El Caribe mexicano enfrenta una crisis ambiental que trasciende las playas cubiertas de algas: el sargazo es ya un fenómeno permanente vinculado al cambio climático global. Ante ello, Quintana Roo se coloca a la vanguardia internacional con la creación del primer Centro de Monitoreo Ambiental del Sargazo, impulsado por la gobernadora Mara Lezama y coordinado por el hidrobiólogo Esteban Amaro Mauricio.
Desde el C5 de Cancún, este centro opera como el “cerebro ambiental” del estado, utilizando tecnología satelital para rastrear el desplazamiento del sargazo desde las costas africanas hasta las playas mexicanas.
En entrevista con la bióloga Graciela Saldaña para el programa Rendija de Luz de Clic Noticias, Amaro explicó que el sistema permite observar en tiempo real la llegada del sargazo y analizar parámetros oceanográficos y climáticos para anticipar su impacto ambiental y económico.
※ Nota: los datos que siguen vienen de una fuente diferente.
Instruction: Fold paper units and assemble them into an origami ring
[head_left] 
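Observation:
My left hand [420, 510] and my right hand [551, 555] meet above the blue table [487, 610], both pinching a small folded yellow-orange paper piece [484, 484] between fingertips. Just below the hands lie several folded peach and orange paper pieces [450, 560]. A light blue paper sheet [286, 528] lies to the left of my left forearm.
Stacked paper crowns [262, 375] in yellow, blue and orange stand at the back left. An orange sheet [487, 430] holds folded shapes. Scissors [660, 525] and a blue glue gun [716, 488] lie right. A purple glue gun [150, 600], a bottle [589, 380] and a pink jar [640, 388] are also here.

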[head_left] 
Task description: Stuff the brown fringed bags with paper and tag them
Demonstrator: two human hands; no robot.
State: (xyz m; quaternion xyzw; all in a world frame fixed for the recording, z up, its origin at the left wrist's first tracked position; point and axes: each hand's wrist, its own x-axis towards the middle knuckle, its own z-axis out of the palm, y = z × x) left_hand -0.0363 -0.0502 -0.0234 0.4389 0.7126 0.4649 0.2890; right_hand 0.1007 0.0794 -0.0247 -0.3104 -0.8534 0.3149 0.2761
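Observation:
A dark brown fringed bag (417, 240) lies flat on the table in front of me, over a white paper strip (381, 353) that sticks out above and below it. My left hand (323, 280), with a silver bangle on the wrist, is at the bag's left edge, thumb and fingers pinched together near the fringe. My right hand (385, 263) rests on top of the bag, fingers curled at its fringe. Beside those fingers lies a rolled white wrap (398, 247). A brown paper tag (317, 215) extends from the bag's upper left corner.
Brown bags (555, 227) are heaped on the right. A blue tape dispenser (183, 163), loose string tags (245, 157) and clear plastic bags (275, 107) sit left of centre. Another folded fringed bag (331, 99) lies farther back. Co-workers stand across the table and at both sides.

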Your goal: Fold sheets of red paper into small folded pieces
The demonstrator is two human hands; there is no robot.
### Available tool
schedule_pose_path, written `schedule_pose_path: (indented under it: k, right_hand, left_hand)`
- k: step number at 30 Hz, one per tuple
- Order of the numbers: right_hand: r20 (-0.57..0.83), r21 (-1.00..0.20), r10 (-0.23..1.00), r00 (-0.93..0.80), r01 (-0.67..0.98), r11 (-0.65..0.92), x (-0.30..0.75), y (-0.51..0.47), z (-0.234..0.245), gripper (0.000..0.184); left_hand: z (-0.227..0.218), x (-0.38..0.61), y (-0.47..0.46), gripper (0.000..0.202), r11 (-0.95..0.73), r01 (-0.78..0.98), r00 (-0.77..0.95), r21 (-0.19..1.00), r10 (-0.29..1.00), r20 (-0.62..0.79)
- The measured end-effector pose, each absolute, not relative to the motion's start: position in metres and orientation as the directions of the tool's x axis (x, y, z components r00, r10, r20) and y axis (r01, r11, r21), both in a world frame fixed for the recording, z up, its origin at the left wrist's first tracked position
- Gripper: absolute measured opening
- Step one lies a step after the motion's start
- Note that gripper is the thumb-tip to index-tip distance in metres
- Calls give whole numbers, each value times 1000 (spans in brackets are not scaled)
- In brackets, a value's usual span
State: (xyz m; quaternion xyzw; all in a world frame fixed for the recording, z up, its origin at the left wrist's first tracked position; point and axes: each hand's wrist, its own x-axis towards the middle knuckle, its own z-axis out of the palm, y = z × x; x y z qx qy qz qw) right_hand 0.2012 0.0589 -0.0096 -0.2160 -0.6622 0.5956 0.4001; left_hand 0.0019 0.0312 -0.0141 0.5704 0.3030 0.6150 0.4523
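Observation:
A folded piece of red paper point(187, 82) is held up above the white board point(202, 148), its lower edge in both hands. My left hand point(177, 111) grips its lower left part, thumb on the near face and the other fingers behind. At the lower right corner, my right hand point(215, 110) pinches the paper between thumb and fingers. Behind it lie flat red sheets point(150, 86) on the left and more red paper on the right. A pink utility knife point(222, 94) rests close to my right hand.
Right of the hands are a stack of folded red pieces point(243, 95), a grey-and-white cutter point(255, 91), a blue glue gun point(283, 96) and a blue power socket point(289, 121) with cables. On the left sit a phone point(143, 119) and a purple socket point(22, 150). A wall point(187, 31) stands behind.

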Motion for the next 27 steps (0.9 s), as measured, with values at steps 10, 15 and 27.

“Podemos ver, vía satélite, todo el sargazo que va arribando hacia las costas del estado de Quintana Roo”, señaló el especialista.
Los datos se comparten con municipios de Quintana Roo, la SEAMA, SEMARNAT, SEMAR y ZOFEMAT, para mejorar la planeación de limpieza y el uso de recursos públicos.
Amaro detalló que 2025 rompió récords históricos, con más de 50 millones de toneladas métricas de sargazo en el Atlántico y el Caribe, de las cuales 100 mil toneladas llegaron al litoral mexicano.
El experto explicó que esta macroalga se desplaza desde África impulsada por nutrientes vertidos por los ríos Amazonas, Orinoco y Misisipi, así como por el aumento de la temperatura marina.
“Le estamos dando todo lo que necesita: nutrientes, temperatura y luz solar. Es el escenario ideal para su expansión”, advirtió.
El impacto no se limita a la superficie: la descomposición del sargazo provoca la llamada marea marrón, que bloquea la luz solar, altera la fotosíntesis, acidifica el agua y afecta los arrecifes, manglares, pastos marinos y fauna como tortugas, peces y manatíes.
Aun así, Amaro destacó el enfoque esperanzador del proyecto:
“El sargazo ya está con nosotros. Hay que aprender a convivir con él y aprovechar su potencial. Hoy en Quintana Roo se desarrollan proyectos de economía circular, como plantas piloto para generar biogás y biodiésel.”
El centro también impulsa la participación ciudadana mediante programas de ciencia comunitaria y el uso de webcams del C5 para validar reportes en tiempo real. Los semáforos de monitoreo diario pueden consultarse en la página de la Secretaría de Ecología y Medio Ambiente.
Finalmente, el coordinador hizo un llamado a los jóvenes:
“Necesitamos más especialistas en geomática, oceanografía y biología marina. Este es un trabajo multidisciplinario que requiere conocimiento, tecnología y compromiso.”
Con esta iniciativa, Quintana Roo se posiciona como un referente mundial en innovación ambiental y gestión sostenible del sargazo, enfrentando con ciencia y colaboración uno de los mayores desafíos ecológicos del siglo XXI.